Integrated Pulmonary Index during procedural sedation and analgesia

A cluster-randomized trial

Aaron Conway

Peter Munk Cardiac Centre, UHN & University of Toronto

Mohammad Goudarzi Rad

Peter Munk Cardiac Centre, UHN & University of Toronto

Sebastian Mafeld

Joint Department of Medical Imaging, UHN & University of Toronto

Matteo Parotto

Department of Anesthesiology and Pain Medicine, UHN & Interdepartmental Division of Critical Care Medicine, University of Toronto

July 20, 2023

Procedural sedation is very safe and highly effective

Using capnography for respiratory monitoring during sedation can provide an extra layer of safety

The Canadian Anesthesiologists’ Society’s position statement recommends that capnography should be available wherever moderate or deep sedation is used.
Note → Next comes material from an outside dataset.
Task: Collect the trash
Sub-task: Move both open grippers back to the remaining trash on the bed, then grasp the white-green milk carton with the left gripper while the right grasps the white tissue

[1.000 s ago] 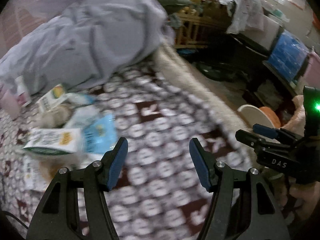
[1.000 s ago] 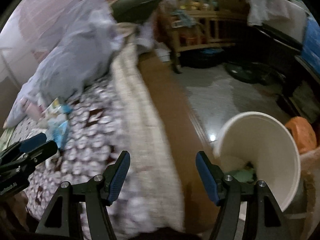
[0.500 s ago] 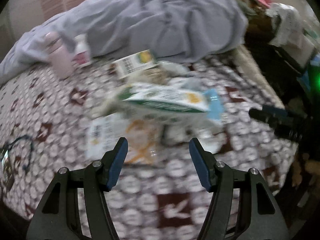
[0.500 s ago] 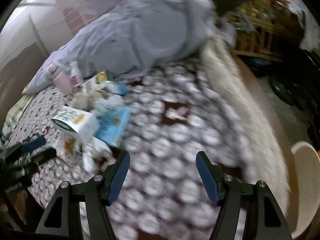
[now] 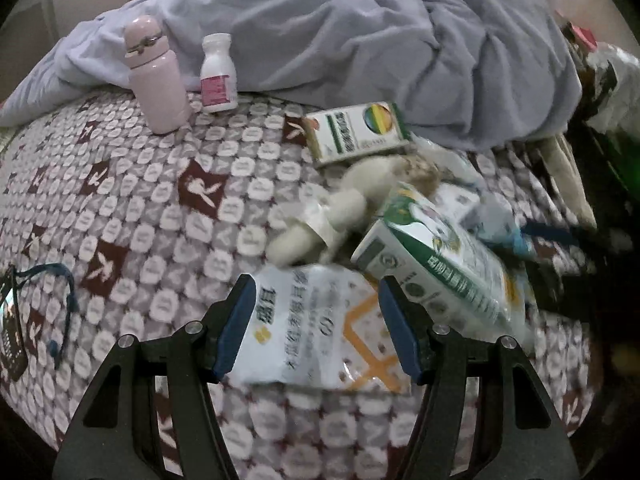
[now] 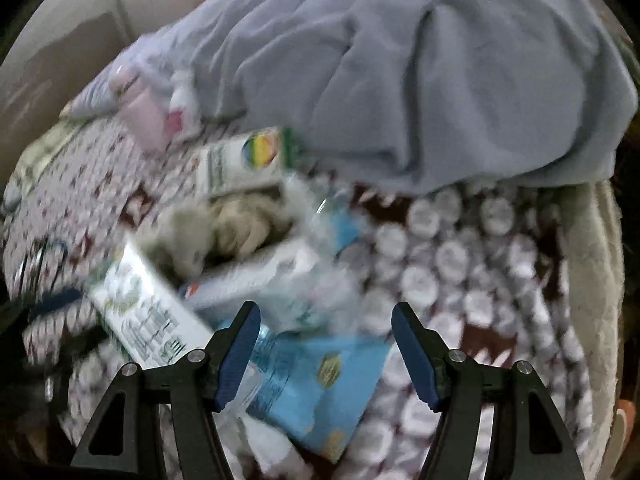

CAS guidelines do not provide specific recommendations for how capnography should be implemented for nurse-administered sedation

Alarm management

Capnography is a very sensitive device so we need to ensure the alarm conditions set will not disrupt procedures unnecessarily

Every alarm that gets triggered from a capnography monitor during a procedure should be important enough to trigger an intervention

The intervention should be initiated as soon as possible after the alarm is triggered

Optimizing alarm conditions for capnography

Integrated pulmonary index

Index of physiological parameters related to the assessment of respiratory function (etCO2, SpO2, RR, HR) based on a fuzzy-logic inference model

Simplifies the interpretation of respiratory monitoring by assigning clinical responses for given scores

Shows promise as a strategy to optimize the implementation of capnography for respiratory monitoring during nurse-administered sedation

Aim is to determine if using the Integrated Pulmonary Index is an effective way to implement capnography during nurse-administered sedation.

The study

Hybrid implementation-effectiveness cluster randomized trial design

  • evidence for the safety and efficacy of using capnography exists
  • implementation of this monitoring device for sedation is recommended in clinical guidelines

Nurses who choose to participate were randomized to:

Capnography with IPI

Capnography without IPI

Hybrid implementation-effectiveness cluster randomized trial design




Establishment

2 months

Stability

2 months

Evaluation

8 months

Establishment period

  • Start using the Capnostream 35p devices
  • Education to nursing staff
  • Invited nurses to take part in the randomized controlled trial

Stability period

Goal was to optimize the alarm conditions

Audit and feedback process to evaluate the performance characteristics of the capnography alarms:

  • Alarm burden (total number of alarms triggered).
  • Number of appropriate alarms (defined as an alarm that triggered an intervention).
  • Number of inappropriate alarms (defined as alarms that were triggered but manually dismissed by silencing the alarm).
  • Duration of alert conditions (defined as the total time that an alert condition was active).

  • Performance characteristics of alerts should be evaluated after implementation and that clinicians should revise alerts based on the performance characteristics.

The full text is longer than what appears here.